COVID: Dose of reality helpful to support NZ’s elimination strategy - Sept 2020
In an alternate version of 2020, I am sitting in the sun, drinking a hoppy little Czech beer, and enjoying banter with fellow Anaesthetists from all over the world just prior to the WFSA World Congress in Prague. I would also be feeling a bit guilty about my air miles, worrying how the kids were doing at home and planning the next family holiday to make up for being away. So, as you can see, there are both up and down sides to the present state of the world. For me, the overarching impact of COVID-19 has been to drive us away from globalisation and focus our minds on what is happening locally and within our own countries; both good and bad.
We have been so incredibly fortunate in New Zealand with COVID. However, some of the content we are exposed to through social media and more formal news media channels and politicians in New Zealand, can make it hard to believe at times that an elimination strategy for COVID is the right plan for the majority of New Zealanders. We run the risk of (much like our specialty) being the victims of our own success. We are seeing footage of Europeans and North Americans on holiday, including packed beaches, and crowded French markets. It looks like their lives, or just the good, exotic, appealing portions are ‘back to normal.’ Those of us who can afford to travel may lament the loss of our Pacific mid-winter break. But for the majority of New Zealanders, income inequities mean these luxuries were always off the cards.
At times like this, a little dose of reality is helpful; hearing from family, friends and colleagues overseas about how their lives are anything but back to normal; whether they work in a current COVID hot spot (think Texas), or one living in its aftermath (New York). Even places, such as Scotland, which would consider themselves lucky to have escaped raging COVID infections are still feeling an enormous impact on their jobs and way of life. My cousin’s kids in San Francisco have not been to school since March. It makes our hard, but relatively short lockdowns look appealing.
Australian healthcare workers have been fighting to get fit tested for appropriate PPE, despite fit testing being mandated in the Australian and New Zealand Standards for Respiratory Protection.
The Australian Society of Anaesthetists (ASA) recently hosted a fantastic webinar on respiratory protection that reignited my fear and concern for what uncontrolled COVID-19 community transmission would mean for us, our patients and our families (the ASA has kindly shared the recording of this webinar with NZSA which is included in this month’s issue of the E-Zine and on our COVID-19 resource page. Here is the (webinar link)
It is fairly well accepted now that COVID can be transmitted by airborne spread, not just droplet (hear direct from Dr Fauci in the Harvard University Grand round link).
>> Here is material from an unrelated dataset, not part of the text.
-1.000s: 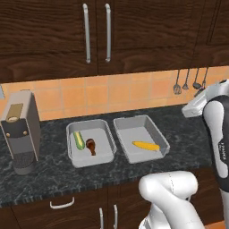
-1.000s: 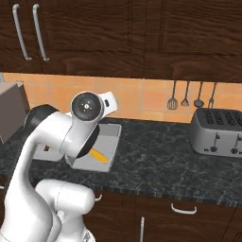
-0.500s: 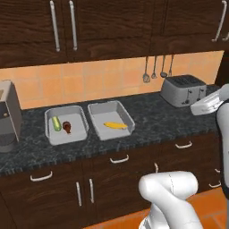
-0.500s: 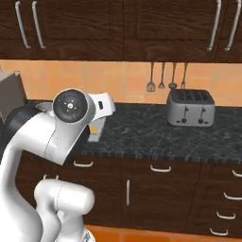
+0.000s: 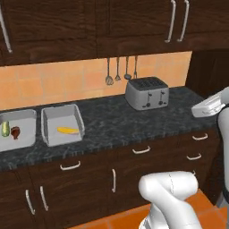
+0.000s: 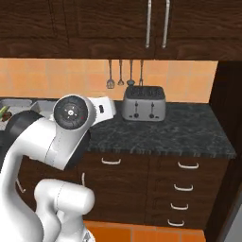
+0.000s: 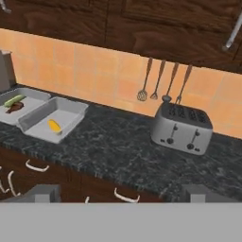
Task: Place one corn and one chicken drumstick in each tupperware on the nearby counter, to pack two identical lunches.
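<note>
Two light-grey tupperware trays sit side by side on the dark speckled counter (image 5: 120,125) at the far left. The left tupperware (image 5: 19,113) holds a husked pale corn (image 5: 5,129) and a brown chicken drumstick (image 5: 15,132). In the right tupperware (image 5: 60,109) lies a plain yellow corn (image 5: 67,130). The hand view shows the same trays at its left: yellow corn (image 7: 54,126), husked corn (image 7: 13,100), drumstick (image 7: 15,107). My gripper (image 7: 120,196) is open and holds nothing. It hangs high in front of the counter, well to the right of the trays.
A steel toaster (image 5: 146,92) stands against the tiled wall, with kitchen utensils (image 5: 118,71) hanging above it. Dark cabinets with silver handles (image 5: 141,150) run below the counter. A tall dark panel (image 6: 229,142) ends the counter on the right.
The whole picture has shifted: the base has driven right, so the trays now sit at the far left and the toaster is central. The gripper stays open.
</note>
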### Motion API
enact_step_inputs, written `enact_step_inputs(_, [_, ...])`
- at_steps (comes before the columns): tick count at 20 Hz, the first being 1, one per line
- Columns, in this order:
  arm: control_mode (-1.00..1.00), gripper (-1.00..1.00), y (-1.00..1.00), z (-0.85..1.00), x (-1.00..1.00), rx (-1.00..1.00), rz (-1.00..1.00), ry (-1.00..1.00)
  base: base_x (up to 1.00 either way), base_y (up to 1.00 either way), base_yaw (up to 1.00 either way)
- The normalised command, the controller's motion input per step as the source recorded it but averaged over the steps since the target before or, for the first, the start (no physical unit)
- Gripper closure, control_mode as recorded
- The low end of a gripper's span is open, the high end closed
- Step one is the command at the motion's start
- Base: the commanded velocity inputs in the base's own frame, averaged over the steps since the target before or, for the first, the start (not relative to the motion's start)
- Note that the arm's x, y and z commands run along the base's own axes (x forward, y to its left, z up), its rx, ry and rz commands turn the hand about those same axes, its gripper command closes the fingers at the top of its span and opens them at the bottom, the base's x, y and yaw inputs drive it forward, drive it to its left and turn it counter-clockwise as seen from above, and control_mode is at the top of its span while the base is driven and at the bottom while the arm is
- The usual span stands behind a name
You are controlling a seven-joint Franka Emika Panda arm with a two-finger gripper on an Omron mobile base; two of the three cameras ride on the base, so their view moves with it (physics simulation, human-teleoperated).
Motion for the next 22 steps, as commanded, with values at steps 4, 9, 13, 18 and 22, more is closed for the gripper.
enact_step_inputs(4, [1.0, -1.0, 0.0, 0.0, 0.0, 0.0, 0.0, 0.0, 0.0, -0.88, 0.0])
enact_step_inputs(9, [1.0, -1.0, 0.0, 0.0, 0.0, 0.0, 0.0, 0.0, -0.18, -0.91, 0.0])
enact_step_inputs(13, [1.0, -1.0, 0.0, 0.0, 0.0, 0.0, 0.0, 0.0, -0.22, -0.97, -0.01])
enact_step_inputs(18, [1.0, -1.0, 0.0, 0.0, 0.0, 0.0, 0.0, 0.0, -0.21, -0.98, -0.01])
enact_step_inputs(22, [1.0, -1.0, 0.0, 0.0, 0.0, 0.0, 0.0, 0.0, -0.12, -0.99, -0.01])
If you have COVID diarrhoea, there is aerosolisation when the toilet is flushed and only 60% of that stays within the toilet bowl. Modern hospital design reliant on air conditioning with no openable windows, shared phones, hot desking offices and small tearooms exacerbate and enhance co-worker to co-worker spread. Elimination is always the top and first hazard minimisation strategy.
What can we do? Apart from not sharing stories on social media that undermine our current elimination strategy, we can practice appropriate behaviours when we are not having community transmission to be ready if community spread occurs in NZ again. COVID was possibly spreading in the Auckland community for one to two weeks prior to being picked up in positive testing on 11 August. Anyone of those positive cases could have been a co-worker; yes, they could also have been a patient. We can try and prevent the likelihood of catching this disease at work by wearing masks, by continuing to physically distance ourselves, and by attending more zoom meetings from home.
Yet how does this sit with the promotion of our annual conference NZSA 2020 Emerge, Reflect and Reconnect in just six weeks’ time?
We should be practising some of these behaviours then too; I encourage mask wearing (we will have masks available for delegates), and we will be using a large space at the TSB Arena that will allow for good ventilation and the ability to socially distance.
If you would prefer not to travel to the capital, you can choose to experience the conference virtually. If it is considered unsafe due to elevated lock down levels (three or four), the face-to-face conference will not run, however we have a built-in contingency to offer our conference virtually (16-17 Oct). I would also like to take this opportunity to say that in these financially turbulent times the NZSA has gone ahead to organise this conference as we wanted to offer CME opportunities and a chance for our specialty to connect. We need a good number of delegates to register (whether virtually or in person) to help us cover the costs of the conference. We are fortunate to have strong support from our sponsors/trade and I encourage attendees to make the time to engage with our industry partners.
I felt a bit conscious of being an unclean JAFA when I visited the Whangarei Hospital Department earlier this month. It was strange to be in a town where there were very few people wearing masks; a stark contrast to how quickly it has become the norm for me in Auckland. We try to get an NZSA executive member or two out to each DHB department every two to three years; this gives us a chance to have a conversation about the NZSA’s activities across advocacy, education and community, and to learn what the current issues, concerns and positive developments are in your departments around the country. We hope you find these visits valuable, as we certainly do. They have proven an excellent way to engage with members and to keep you connected with the work NZSA does on your behalf.